Ella conducía pensando en la ducha de agua fresca que se iba
a dar en cuanto llegara a su casa. Tan
concentrada estaba en la anticipación del refrescante placer, que confundía el
sudor, tibio y salado, que se expandía por su cuerpo sin apenas resistencia, con
el líquido frío, real solo en su
imaginación y que le hacía la boca agua.
Ella no estaba caliente; estaba calurosa.
Ella había tenido una mañana de trabajo a cámara lenta pero
sin descanso. El polvo en suspensión que había teñido de una capa amarilla el
horizonte, también impregnó la jornada laboral, secando el aire, secando las gargantas,
secando las horas. Y las conversaciones trocaron en jareas dialécticas, que
iban desde afirmar lo evidente (qué calor
hacía ) pasando por la añoranza de la época
en la que el aire gélido besaba
el rostro ( qué bueno el viento cuando sopla fresco) hasta llegar a la petición
reiterada de que la calima y su compañero inseparable, el bochorno, se alejaran
lo más rápido posible (qué cambie el tiempo, por favor)
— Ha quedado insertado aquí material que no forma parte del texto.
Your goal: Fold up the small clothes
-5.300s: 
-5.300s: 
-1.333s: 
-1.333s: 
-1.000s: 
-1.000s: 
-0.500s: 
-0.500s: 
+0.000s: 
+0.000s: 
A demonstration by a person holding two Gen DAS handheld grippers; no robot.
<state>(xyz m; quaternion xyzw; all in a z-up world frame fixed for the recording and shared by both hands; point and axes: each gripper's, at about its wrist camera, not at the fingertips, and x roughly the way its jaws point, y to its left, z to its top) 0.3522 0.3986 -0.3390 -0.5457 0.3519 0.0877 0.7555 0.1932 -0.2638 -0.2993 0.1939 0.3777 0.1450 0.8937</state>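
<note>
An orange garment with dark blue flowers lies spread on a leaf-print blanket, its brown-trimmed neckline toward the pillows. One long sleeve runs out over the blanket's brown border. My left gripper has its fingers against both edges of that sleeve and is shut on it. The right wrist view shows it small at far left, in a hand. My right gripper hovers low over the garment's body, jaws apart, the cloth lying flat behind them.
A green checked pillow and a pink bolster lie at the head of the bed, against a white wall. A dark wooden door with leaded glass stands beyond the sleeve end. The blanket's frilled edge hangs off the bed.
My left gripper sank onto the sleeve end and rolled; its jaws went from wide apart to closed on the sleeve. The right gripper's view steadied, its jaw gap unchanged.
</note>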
Ella enfiló el tramo final que le llevaría al hogar. La
cercanía del mar anaranjado aumentaba la
sensación pegajosa de la que pronto, estaba segura, se desprendería.
Ella aparcó, abrió el buzón y encontró la notificación de Correos
en la que se le indicaba que se le había ido a entregar un paquete a su nombre pero que al no estar en el domicilio debía acudir a la oficina.
Ella tardó solo unos pocos segundos en decidir ir a buscar
el cuenco tibetano que al fin había llegado tras una larga espera y que sería
el regalo para su abuela en su noventa cumpleaños.
La viejita le había dado instrucciones precisas sobre los
metales que habrían de componer el artefacto que, aseguraba
con auténtico convencimiento, canalizaría su energía hacia una instancia
superior. Y la celebración del
cumpleaños era esa tarde.
Ella regresó al hogar tres cuartos de hora después con la
ropa húmeda pegada al cuerpo y con el deseo de la ducha a flor de piel. Entró
en la casa y al depositar el artilugio de cobre, plomo, estaño, hierro, oro,
plata y mercurio, reparó en una nota que desde una coqueta mesilla y en
mayúscula le informaba de que el grifo de la ducha se había estropeado. La
remitente era la persona que realizaba las tareas de la casa dos veces por semana.
Ella no sabía si ponerse a tocar el cuenco o darse con el
mazo en la cabeza. Tenía mucho calor y ansiaba darse una ducha. A poco estuvo
de rendirse a los designios fatídicos pero solo a poco.
Ella fue al baño, fotografió lo que había que reparar, tiró
para la ferretería, compró los repuestos, retornó a la casa echa un mar muerto y arregló el accidente doméstico. Una
vez más, como otras tantas. Eso sí, antes de iniciar la reparación llenó un
balde de agua en el fregadero y se lo echó por encima.
Ella, sin calor, sin ropa, sin agobio, arregló lo estropeado;
y aún le dio tiempo para tocar el cuenco siguiendo las enseñanzas de la
matriarca nonagenaria. Buena semana.